--- Data Enclosed Below ---

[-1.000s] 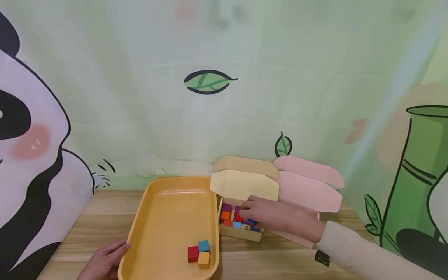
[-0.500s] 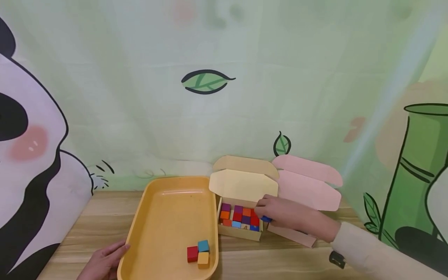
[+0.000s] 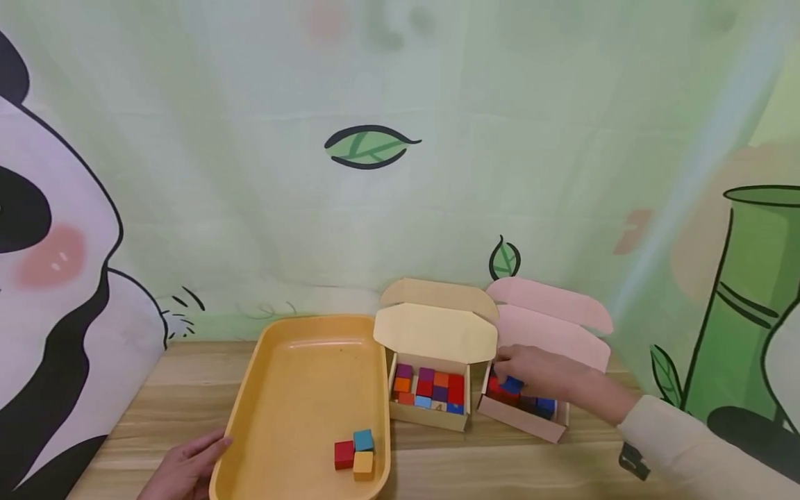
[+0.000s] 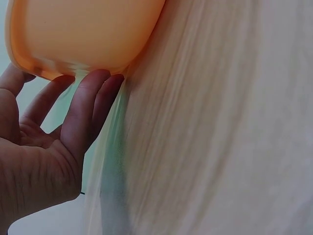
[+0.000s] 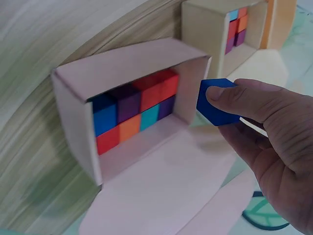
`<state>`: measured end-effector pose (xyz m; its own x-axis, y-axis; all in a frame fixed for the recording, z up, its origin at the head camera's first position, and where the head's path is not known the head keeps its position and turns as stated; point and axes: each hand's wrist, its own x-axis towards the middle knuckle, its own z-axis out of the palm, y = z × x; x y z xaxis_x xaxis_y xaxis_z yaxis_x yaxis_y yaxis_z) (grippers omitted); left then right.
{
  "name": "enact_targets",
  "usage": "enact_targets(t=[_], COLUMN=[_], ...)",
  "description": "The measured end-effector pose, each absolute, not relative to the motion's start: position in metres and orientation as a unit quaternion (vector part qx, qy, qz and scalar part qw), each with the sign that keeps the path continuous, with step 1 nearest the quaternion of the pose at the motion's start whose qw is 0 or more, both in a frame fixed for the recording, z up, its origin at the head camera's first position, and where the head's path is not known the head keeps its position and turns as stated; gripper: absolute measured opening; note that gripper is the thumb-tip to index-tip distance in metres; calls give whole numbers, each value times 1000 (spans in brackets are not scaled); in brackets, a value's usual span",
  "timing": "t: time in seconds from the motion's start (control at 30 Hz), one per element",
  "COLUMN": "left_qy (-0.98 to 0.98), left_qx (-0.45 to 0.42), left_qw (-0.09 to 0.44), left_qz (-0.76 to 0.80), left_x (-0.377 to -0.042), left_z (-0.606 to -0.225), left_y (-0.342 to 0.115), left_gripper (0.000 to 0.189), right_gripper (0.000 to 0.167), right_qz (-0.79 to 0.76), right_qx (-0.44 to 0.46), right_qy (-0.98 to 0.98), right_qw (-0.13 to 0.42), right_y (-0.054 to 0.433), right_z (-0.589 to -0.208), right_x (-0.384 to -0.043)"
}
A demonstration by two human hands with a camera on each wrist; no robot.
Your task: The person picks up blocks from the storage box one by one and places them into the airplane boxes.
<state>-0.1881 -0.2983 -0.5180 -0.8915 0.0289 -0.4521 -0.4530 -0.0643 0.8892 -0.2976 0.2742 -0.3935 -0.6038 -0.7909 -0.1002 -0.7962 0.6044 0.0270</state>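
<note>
My right hand (image 3: 544, 375) pinches a blue cube (image 5: 217, 105) between thumb and fingers, above the left part of an open pink cardboard box (image 3: 521, 420). The right wrist view shows several coloured cubes (image 5: 129, 122) in rows inside that box. My left hand (image 3: 187, 462) grips the left rim of a yellow-orange tray (image 3: 300, 389); its fingers (image 4: 85, 100) reach along the tray's outer side in the left wrist view. Inside the tray, near its right front, sit a red cube (image 3: 344, 455), a teal cube (image 3: 363, 440) and a yellow cube (image 3: 363, 467).
Between tray and pink box stands an open cream cardboard box (image 3: 428, 418) with several coloured cubes. Both lids (image 3: 437, 333) are raised at the back. All stand on a wooden table (image 3: 450, 472) before a printed panda curtain (image 3: 250, 173).
My right hand has moved rightward from the cream box to the pink box, carrying the blue cube. The left hand has stayed at the tray rim.
</note>
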Motion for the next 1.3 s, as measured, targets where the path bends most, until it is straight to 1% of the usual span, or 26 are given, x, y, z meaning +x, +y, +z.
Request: enact_targets(t=[0.13, 0.27, 0.37, 0.53, 0.63, 0.77, 0.83, 0.87, 0.97, 1.13, 1.3], left_qy=[659, 659, 659, 662, 669, 676, 678, 678, 679, 686, 687], left_qx=[-161, -165, -170, -173, -173, -172, -172, -172, -175, -173, -165], left_qw=[171, 171, 172, 169, 166, 162, 161, 161, 160, 158, 160], left_qz=[715, 713, 712, 709, 703, 697, 696, 696, 695, 689, 689], left_x=[-188, -188, -188, -189, -189, -189, -189, -189, -189, -191, -192], left_z=[-519, -520, -520, -520, -519, -519, -519, -520, -519, -519, -520], left_y=[-299, -299, -299, -299, -298, -298, -297, -297, -296, -296, -297], left_gripper=[72, 72, 73, 79, 82, 81, 80, 80, 78, 79, 79], right_gripper=[30, 31, 33, 32, 30, 30, 30, 30, 30, 35, 41], right_qz=[32, 50, 64, 83, 114, 163, 164, 164, 149, 145, 164], right_qx=[-422, -417, -414, -398, -407, -433, -440, -457, -474, -468, -489], right_qy=[904, 903, 900, 892, 879, 859, 855, 848, 844, 848, 839], right_qw=[62, 88, 123, 199, 221, 220, 220, 210, 204, 201, 175], right_y=[283, 291, 295, 298, 300, 306, 310, 313, 318, 316, 315], right_z=[-398, -403, -407, -414, -419, -426, -430, -434, -439, -438, -439], right_x=[-300, -304, -307, -311, -311, -311, -310, -312, -313, -311, -309])
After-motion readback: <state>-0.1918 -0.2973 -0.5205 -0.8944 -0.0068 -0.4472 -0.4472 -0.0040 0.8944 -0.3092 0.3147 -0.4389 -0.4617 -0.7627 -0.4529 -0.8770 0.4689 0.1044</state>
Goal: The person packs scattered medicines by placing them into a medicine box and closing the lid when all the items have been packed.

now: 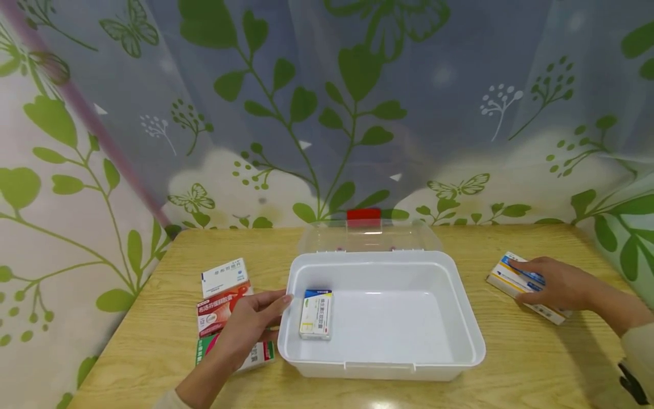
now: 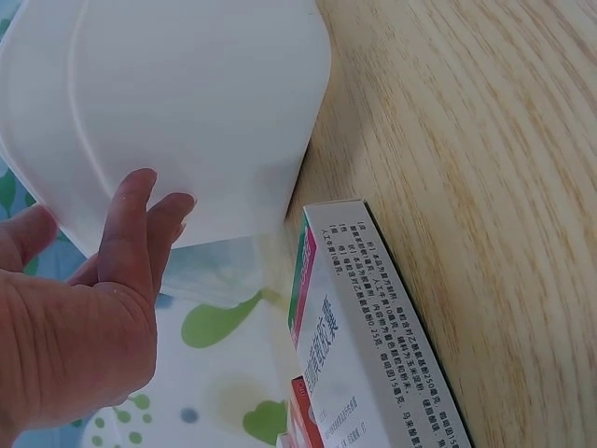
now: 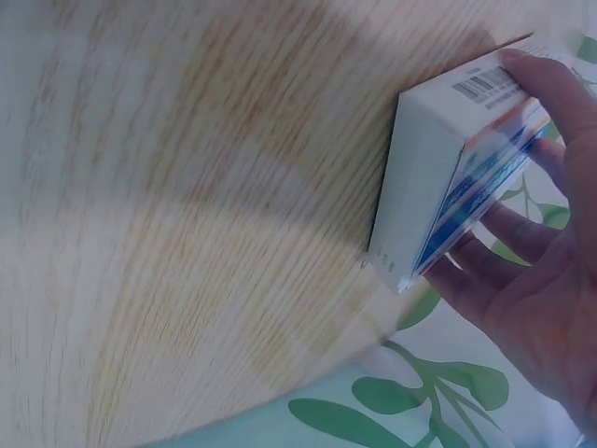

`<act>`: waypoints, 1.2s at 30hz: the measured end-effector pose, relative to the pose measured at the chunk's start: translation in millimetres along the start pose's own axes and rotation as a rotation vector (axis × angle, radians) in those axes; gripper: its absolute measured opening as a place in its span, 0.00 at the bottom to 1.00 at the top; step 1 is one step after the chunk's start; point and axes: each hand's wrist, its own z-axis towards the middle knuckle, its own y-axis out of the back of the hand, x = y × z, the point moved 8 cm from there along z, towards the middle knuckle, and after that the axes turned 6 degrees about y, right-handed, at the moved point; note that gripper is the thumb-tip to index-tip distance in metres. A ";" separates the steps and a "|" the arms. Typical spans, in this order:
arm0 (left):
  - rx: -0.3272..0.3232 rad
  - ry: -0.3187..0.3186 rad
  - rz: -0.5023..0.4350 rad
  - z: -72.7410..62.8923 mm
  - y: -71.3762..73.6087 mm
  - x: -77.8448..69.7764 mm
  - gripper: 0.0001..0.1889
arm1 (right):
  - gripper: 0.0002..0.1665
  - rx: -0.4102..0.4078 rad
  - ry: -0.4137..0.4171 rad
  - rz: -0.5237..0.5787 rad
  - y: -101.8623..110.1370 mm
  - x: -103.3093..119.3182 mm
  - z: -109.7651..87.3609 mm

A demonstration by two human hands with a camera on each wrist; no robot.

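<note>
A white plastic storage box point(image 1: 398, 372) stands uncovered at the middle of the table. My left hand point(image 1: 247, 326) pinches its left rim, thumb over the edge and fingers against the outer wall point(image 2: 215, 121). Inside, at the left, lies a white medicine box point(image 1: 315, 318) with a blue and yellow top. To the right, my right hand point(image 1: 557, 284) grips a white, blue and orange medicine box point(image 1: 503, 279) on the table, thumb on one side and fingers on the other. In the right wrist view the medicine box point(image 3: 424, 177) shows a barcode; the hand hides part of it.
Left of the storage box lie a white medicine box point(image 1: 225, 277), a red one point(image 1: 212, 315) and a green-and-white one point(image 2: 373, 327), partly behind my left arm. A clear lid point(image 1: 327, 236) with a red latch point(image 1: 364, 217) extends behind the storage box, near a leaf-patterned curtain point(image 1: 449, 113).
</note>
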 end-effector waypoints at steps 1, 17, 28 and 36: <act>0.000 0.000 0.001 0.4 -0.3 0.3 0.29 | 0.54 0.001 -0.005 0.006 0.0 0.1 0.0; -0.026 0.000 0.033 -0.2 0.1 0.4 0.27 | 0.52 0.016 -0.017 0.105 30.5 37.4 5.1; -0.028 0.015 0.027 -1.3 1.3 1.6 0.29 | 0.52 -0.036 -0.018 0.091 75.1 83.4 2.2; -0.022 0.006 0.026 0.2 0.4 1.6 0.29 | 0.52 -0.054 -0.014 0.004 100.0 119.3 3.2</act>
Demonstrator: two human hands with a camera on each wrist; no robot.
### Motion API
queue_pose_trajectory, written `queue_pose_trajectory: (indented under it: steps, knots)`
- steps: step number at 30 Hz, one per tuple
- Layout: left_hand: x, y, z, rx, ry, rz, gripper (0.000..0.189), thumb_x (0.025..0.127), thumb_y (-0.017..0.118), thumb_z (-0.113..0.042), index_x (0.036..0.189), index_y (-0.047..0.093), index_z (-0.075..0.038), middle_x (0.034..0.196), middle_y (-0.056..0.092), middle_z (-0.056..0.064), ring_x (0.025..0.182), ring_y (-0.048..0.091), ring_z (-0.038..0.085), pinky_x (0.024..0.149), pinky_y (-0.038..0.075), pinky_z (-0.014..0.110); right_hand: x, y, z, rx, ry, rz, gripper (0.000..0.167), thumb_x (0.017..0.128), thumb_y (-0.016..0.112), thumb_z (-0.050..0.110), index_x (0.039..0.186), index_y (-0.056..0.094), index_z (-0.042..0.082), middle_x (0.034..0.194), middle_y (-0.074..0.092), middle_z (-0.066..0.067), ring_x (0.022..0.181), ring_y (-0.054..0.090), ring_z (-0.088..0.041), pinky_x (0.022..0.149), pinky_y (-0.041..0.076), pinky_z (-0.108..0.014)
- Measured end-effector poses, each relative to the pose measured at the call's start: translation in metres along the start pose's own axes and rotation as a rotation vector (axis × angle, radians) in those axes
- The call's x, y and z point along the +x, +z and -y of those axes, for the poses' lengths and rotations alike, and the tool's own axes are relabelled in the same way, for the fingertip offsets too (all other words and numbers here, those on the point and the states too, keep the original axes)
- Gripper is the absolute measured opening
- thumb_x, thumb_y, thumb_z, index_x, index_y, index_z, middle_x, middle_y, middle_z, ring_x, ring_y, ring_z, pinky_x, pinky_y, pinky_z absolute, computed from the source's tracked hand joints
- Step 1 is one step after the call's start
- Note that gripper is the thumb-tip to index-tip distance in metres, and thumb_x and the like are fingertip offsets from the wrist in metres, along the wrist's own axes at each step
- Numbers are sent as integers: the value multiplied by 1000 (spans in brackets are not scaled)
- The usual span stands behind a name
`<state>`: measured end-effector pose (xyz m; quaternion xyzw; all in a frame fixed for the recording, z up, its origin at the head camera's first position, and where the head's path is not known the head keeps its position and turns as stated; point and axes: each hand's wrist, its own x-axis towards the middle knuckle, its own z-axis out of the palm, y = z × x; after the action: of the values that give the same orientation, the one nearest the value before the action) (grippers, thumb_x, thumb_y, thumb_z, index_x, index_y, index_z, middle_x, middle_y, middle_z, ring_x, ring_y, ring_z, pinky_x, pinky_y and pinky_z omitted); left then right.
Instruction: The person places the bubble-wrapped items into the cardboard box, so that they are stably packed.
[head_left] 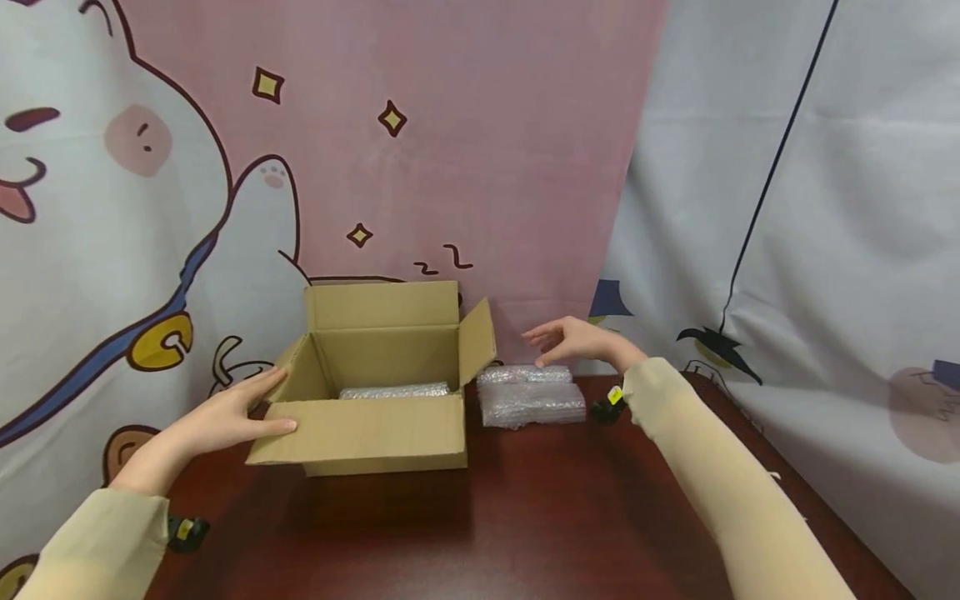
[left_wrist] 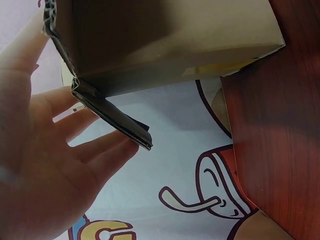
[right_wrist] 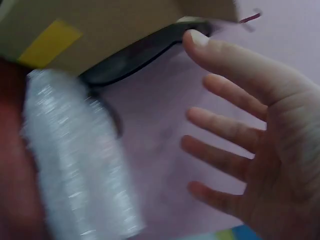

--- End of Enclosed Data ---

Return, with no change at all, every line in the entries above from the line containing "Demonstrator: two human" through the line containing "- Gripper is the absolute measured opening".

* [Final answer]
Demonstrator: two human hands with a camera on each wrist; no robot.
### Motion API
queue_pose_trajectory, written `queue_pose_trajectory: (indented under it: steps, knots)`
- steps: step number at 30 Hz, one per tuple
- Layout: left_hand: x, y, z, rx, ry, rz, gripper (0.000..0.189), thumb_x (0.025..0.127), thumb_y (-0.017..0.118), thumb_z (-0.113..0.042), index_x (0.036..0.189), index_y (-0.047..0.093), index_z (-0.075..0.038), middle_x (0.034..0.196), middle_y (-0.056..0.092), middle_z (-0.056..0.064), ring_x (0.025..0.182), ring_y (-0.048..0.091), ring_z (-0.038..0.085), pinky_x (0.024..0.149), pinky_y (-0.038..0.075), pinky_z (-0.014..0.110); right_hand: x, y, z, rx, ry, rz, gripper (0.000..0.167), thumb_x (0.017..0.128), thumb_y (-0.016..0.112), thumb_z (-0.050..0.110), index_x (0.039..0.186), index_y (-0.056..0.094), index_z (-0.042..0.082), middle_x (0.034..0.194), middle_y (-0.074..0.092), middle_z (-0.066..0.067), ring_x (0.022..0.181), ring_y (-0.054..0.090), ring_z (-0.088..0.041), pinky_x (0.022..0.149), pinky_y (-0.041..0.076), pinky_z (-0.108..0.014)
- Measured end-effector poses, each relative to the pose measured at the call's start: translation in metres along the start pose's own axes and rotation as a rotation vector (axis × angle, radians) in those axes
- The call's x, y and z point along the +x, +z and -y of those axes, for the poses' lengths and rotations alike, and the tool's own axes are relabelled in the same way, for the fingertip offsets too (all other words and numbers here, those on the point and the states too, keep the original axes)
- Gripper is the absolute measured opening

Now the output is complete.